Но тут один из спутников наших, эмигрант, шедший до тех пор молча (он тоже присутствовал в артистической), вдруг произнес — и точно мысли мои продолжил:
— Ничего нет труднее взаимного понимания людей разных народностей; настоящего, конечно, не иллюзорного. Даже взять узко, если общаются люди одного и того же культурного слоя, мы и французы, например: разве мы их понимаем. Мы-то сами?
— Если вы о каких-нибудь психологических тонкостях говорите, — отозвался другой мой спутник, — то, разумеется, этого понимания ни с одной стороны и быть не может; да и зачем оно?
— Вовсе не о психологических тонкостях. Я говорю о простом человеческом понимании «чужого», как оно есть. Такое — нужно, необходимо! И возможно, только трудно очень: годы усилий, воли сознательной требуются. А, прежде всего, главнее всего, — доброе желание надо иметь. Много ль его у нас? Уверенность какая-то: мы, мол, поймем, а нас все равно никто не поймет. И не надо.

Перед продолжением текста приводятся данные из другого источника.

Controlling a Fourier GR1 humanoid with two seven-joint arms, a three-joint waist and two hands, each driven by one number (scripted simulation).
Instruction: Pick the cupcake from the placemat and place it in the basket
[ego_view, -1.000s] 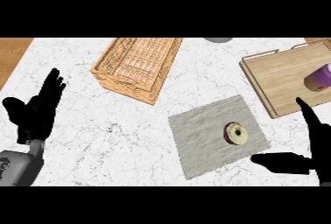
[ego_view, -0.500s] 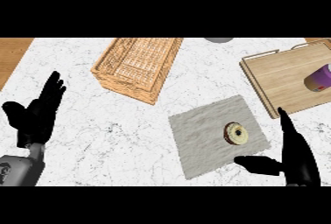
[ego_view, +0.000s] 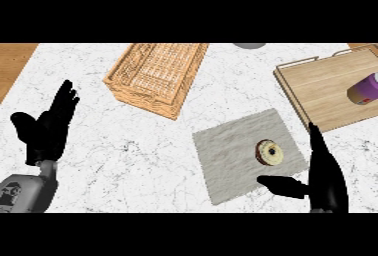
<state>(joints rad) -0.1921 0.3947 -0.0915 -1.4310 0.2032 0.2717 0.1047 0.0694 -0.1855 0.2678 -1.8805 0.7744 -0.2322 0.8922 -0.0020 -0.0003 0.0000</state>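
Observation:
A small cupcake (ego_view: 269, 152) with pale frosting and a dark centre sits on the grey placemat (ego_view: 229, 155), right of the middle. The woven wooden basket (ego_view: 156, 75) lies at the upper middle, with nothing in it. My right hand (ego_view: 322, 177) is open at the lower right, fingers straight beside the cupcake's right and the thumb stretched out just below it, touching nothing. My left hand (ego_view: 46, 127) rests open at the left edge, fingers up.
A wooden tray (ego_view: 325, 85) at the upper right holds a purple cup (ego_view: 365, 90). A grey round object (ego_view: 249, 45) peeks in at the top edge. A wooden strip (ego_view: 15, 60) borders the white marble counter on the left.
My right hand has moved left, closer to the cupcake, with its thumb now under it. The left hand has stayed in place.

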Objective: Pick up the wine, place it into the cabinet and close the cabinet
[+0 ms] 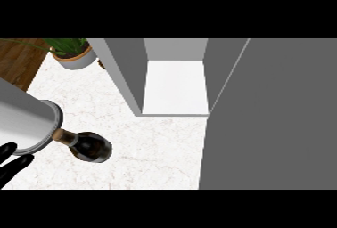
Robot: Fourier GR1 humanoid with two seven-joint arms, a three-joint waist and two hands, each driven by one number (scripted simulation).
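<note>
The wine bottle is dark with a tan neck and sits on the white marble counter at the lower left. Its neck points up-left and meets the end of a grey forearm at the left edge. Below that forearm my left hand shows black, straight fingers that stay apart from the bottle. The cabinet stands open at the top centre and shows a bare white shelf. Its grey door is swung out and fills the right side. My right hand does not show.
A potted plant stands at the counter's far left corner, beside the cabinet's left wall. Brown wooden floor shows beyond the counter's left edge. Bare counter lies between the bottle and the cabinet's opening.
</note>
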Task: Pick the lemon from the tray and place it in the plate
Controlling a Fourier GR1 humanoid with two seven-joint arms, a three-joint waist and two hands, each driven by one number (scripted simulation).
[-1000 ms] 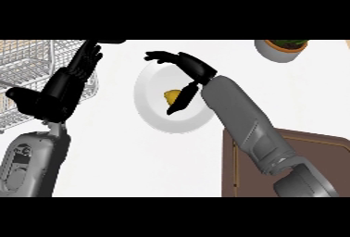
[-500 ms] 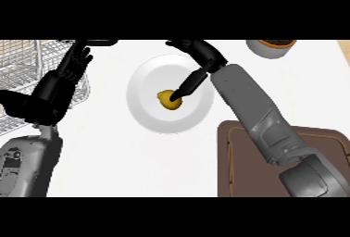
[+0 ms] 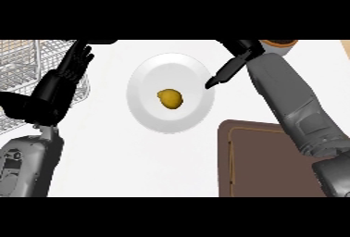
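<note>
Yellow lemon (image 3: 171,98) is lying free on the plate (image 3: 147,76); right hand (image 3: 229,71) fingers are released beside it. Risk: a sweeping hand nudging the lemon, rolling it onto the bench (image 3: 137,162)

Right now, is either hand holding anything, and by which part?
Nothing is held. The lemon lies on the plate, free of both hands. The right hand is open beside the plate's right rim; the left hand rests open at left.
</note>
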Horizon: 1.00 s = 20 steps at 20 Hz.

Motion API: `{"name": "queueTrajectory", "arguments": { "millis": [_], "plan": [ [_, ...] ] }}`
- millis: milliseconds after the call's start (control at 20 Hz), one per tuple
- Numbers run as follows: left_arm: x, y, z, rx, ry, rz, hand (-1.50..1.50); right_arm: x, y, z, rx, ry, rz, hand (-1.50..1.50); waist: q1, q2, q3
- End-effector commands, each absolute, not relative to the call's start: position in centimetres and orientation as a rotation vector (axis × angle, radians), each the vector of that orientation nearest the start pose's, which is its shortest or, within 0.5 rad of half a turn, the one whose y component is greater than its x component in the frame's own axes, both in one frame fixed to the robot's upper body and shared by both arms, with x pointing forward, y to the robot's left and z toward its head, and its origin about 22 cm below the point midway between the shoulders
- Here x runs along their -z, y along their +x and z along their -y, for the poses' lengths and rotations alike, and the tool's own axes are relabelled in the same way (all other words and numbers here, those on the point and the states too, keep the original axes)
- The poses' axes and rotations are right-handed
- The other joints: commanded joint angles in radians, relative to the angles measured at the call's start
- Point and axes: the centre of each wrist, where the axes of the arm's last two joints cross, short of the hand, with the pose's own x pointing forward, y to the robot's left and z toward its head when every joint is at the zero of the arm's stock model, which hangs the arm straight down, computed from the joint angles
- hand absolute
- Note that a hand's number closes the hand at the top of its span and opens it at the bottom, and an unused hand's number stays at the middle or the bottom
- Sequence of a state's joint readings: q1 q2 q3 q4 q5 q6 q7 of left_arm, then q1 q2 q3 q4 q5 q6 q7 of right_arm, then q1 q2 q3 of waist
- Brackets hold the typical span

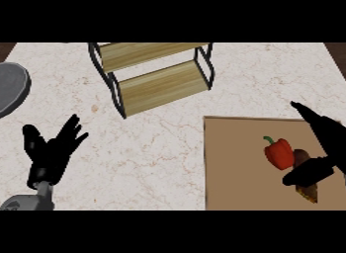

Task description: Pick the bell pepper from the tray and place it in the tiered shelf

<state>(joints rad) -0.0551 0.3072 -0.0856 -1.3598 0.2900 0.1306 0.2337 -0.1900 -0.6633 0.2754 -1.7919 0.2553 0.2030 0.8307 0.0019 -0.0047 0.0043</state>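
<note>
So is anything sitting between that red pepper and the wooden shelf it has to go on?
Nothing visible does. Bare counter lies between the pepper on the tray and the shelf.

pepper: I see a red bell pepper (280, 153) with a green stem, stem pointing up-left in my head view, lying on its side
pepper spot: on the tray (238, 163), just left of my right hand's (335, 148) thumb tip; straight fingers pass above-right of it, not curled round it
tray: flat, brown, at the counter's lower right
shelf: tiered shelf (155, 74), two wooden boards in a black wire frame, well up-left of those fingers
</note>
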Motion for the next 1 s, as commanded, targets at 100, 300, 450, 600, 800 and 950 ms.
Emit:
{"name": "queueTrajectory", "arguments": {
  "millis": [100, 300, 450, 600, 800, 950],
  "plan": [
    [2.5, 25.9, -29.5, -0.049, 0.099, 1.108, 0.00, -10.7, 26.8, 26.6, -0.836, -0.718, 0.932, -1.50, -0.001, 0.005, -0.004],
    [2.3, 24.4, -30.1, -0.049, 0.107, 1.108, 0.00, -10.7, 26.3, 26.0, -0.859, -0.770, 0.901, -1.50, 0.000, 0.004, -0.004],
    [3.4, 24.2, -29.1, -0.044, 0.071, 1.120, 0.00, -8.7, 26.6, 24.5, -0.859, -0.810, 0.879, -1.50, 0.002, 0.005, -0.004],
    [3.8, 24.0, -29.3, -0.051, 0.074, 1.107, 0.00, -5.8, 27.5, 26.1, -0.864, -0.828, 0.866, -1.50, 0.004, 0.007, -0.004],
    [1.9, 26.5, -27.8, -0.047, 0.113, 1.117, 0.00, -5.5, 28.3, 25.1, -0.867, -0.850, 0.876, -1.50, 0.000, 0.006, -0.004],
    [2.7, 23.2, -29.2, -0.038, 0.083, 1.113, 0.00, -5.6, 28.7, 26.8, -0.828, -0.837, 0.926, -1.50, 0.003, 0.004, -0.004]
  ]
}}
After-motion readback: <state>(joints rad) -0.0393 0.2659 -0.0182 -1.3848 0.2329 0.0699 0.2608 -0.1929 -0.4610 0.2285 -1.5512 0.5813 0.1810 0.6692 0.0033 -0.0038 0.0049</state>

— Преувеличиваете, голубчик. Доброе желание есть и у нас, и у французов, пока что. Андрей Белый с Жоресом говорит, Франс с Фигнер, — все ведь по доброму желанию. Вот насчет сознательной воли — другое дело…
— А то еще хуже бывает, — не слушая, продолжал первый. — Хуже всего — сознательное нежелание понимать «чужого», — потому что он «чужой». У нас, у русских, пример есть: Достоевский. Кажется, и гений, и провидец, а этим пороком страдал. Именно пороком!
Не раз еще беседовали мы на эту тему, не предвидя, как и при какой новой обстановке, встанет перед нами вопрос о «взаимном понимании», в том же Париже, через несколько лет.
Но это уже к старому литературному вечеру прямого отношения не имеет.
У НАС, В ПАРИЖЕ.
(Письмо из Франции)
Пореволюционные клубы и «детский» шум. — Собрания взрослых «Дней». — Литературный праздник. -
Трагигеская кончина М. Л. Гольдштейна. — Петербургское утро. — Суд над Мережковским
Сколько ни старайся, совсем от людей в Париже не спрячешься. Можно в новых «пореволюционных» клубах не бывать; все равно, они и «дети» (всякого возраста) — шумят, о себе напоминают. На собраниях взрослых «Дней» этих «пореволюционников» неутомимо, пристально и жарко все критикуют.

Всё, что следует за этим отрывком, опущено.